What can we learn from these studies?

Anyone, at any age and at any stage of your life can bloom.

And that humans need time to experiment and develop.

Experimenting with different jobs and careers, gaining life experiences through extensive travel. All these things require one thing: time and freedom.

This is why most insanely successful people had meandering careers during their lifetimes. They were climbing different hills, every time starting from scratch with no loss of enthusiasm.

Steve Jobs spent a long period wandering in his 20s. He was a self-tilted “hippie, a Zen Buddhist, and an artist.” But he credits this period of wandering as critical to thinking about creating killer products for Apple.

Despite the statistics, we don’t hear stories of late bloomers in mainstream media. We are in danger of losing this narrative that you can bloom at any stage of your life.

Early success can mean you narrow your focus and the early optimization of life can mean you take fewer risks, see experimentation as a waste of time and interpret failure as a measure of your self-image.

Conclusion

Maybe the goal in your 20s is not to have complete certainty but build the skills to adapt to changing circumstances.

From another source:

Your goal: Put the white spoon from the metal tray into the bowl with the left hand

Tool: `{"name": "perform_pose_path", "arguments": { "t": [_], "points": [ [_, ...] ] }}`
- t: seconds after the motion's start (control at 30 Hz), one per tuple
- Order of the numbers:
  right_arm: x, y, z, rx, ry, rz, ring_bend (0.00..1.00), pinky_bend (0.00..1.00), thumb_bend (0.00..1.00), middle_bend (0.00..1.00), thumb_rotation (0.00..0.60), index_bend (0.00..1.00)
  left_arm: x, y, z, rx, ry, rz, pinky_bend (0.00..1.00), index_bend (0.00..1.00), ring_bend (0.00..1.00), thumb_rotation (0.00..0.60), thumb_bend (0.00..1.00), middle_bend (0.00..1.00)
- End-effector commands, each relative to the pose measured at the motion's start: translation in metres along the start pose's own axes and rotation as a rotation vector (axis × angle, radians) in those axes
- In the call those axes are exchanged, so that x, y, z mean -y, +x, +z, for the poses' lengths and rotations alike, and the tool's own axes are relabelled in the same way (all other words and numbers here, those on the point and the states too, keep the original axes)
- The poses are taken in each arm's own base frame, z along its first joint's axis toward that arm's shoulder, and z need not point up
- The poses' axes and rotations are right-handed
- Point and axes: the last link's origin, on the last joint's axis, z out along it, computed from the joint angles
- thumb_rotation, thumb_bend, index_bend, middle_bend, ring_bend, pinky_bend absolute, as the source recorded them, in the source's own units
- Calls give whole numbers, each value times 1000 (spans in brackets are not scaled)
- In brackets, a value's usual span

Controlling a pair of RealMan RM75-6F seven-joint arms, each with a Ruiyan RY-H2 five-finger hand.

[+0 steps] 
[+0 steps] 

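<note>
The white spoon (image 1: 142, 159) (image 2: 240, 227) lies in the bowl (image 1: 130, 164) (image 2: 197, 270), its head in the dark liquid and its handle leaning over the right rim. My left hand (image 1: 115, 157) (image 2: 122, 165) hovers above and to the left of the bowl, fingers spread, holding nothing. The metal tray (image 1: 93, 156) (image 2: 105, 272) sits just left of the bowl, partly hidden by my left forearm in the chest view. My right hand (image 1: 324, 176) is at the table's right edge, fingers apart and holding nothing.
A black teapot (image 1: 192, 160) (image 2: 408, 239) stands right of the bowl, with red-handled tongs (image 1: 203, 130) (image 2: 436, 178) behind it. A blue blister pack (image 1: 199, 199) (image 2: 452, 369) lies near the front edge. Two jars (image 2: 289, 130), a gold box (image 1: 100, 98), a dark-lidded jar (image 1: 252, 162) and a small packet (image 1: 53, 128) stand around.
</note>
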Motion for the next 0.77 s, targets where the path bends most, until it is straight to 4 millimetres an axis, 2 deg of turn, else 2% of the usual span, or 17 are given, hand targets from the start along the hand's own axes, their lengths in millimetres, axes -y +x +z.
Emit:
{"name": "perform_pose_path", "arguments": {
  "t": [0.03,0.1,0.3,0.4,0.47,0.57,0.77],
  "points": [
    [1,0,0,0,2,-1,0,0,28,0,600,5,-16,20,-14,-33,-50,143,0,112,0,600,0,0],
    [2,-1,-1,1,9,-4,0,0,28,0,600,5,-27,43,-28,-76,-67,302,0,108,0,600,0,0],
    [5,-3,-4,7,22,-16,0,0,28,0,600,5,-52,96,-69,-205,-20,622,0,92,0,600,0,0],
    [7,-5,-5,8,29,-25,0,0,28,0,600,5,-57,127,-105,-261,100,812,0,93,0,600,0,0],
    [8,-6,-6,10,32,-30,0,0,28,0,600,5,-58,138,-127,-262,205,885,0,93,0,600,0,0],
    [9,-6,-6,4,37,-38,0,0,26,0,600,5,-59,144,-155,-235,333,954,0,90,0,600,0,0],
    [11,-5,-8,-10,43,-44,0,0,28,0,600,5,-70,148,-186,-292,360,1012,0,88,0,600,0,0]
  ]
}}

The straightest path is not always the fastest path. A longer path might prove to be the best developmental track for your future success.

What I wanted at 20 is different from what I wanted at 27. If I had what I wanted at 20 I would be a miserable lawyer in an unhappy marriage.

A healthy person is someone who realizes that they can bloom, rebloom, grow and succeed throughout their lives.

We equate feeling ‘lost’ as failure instead of the transformative impact it can have through introspection, reflection, and iteration.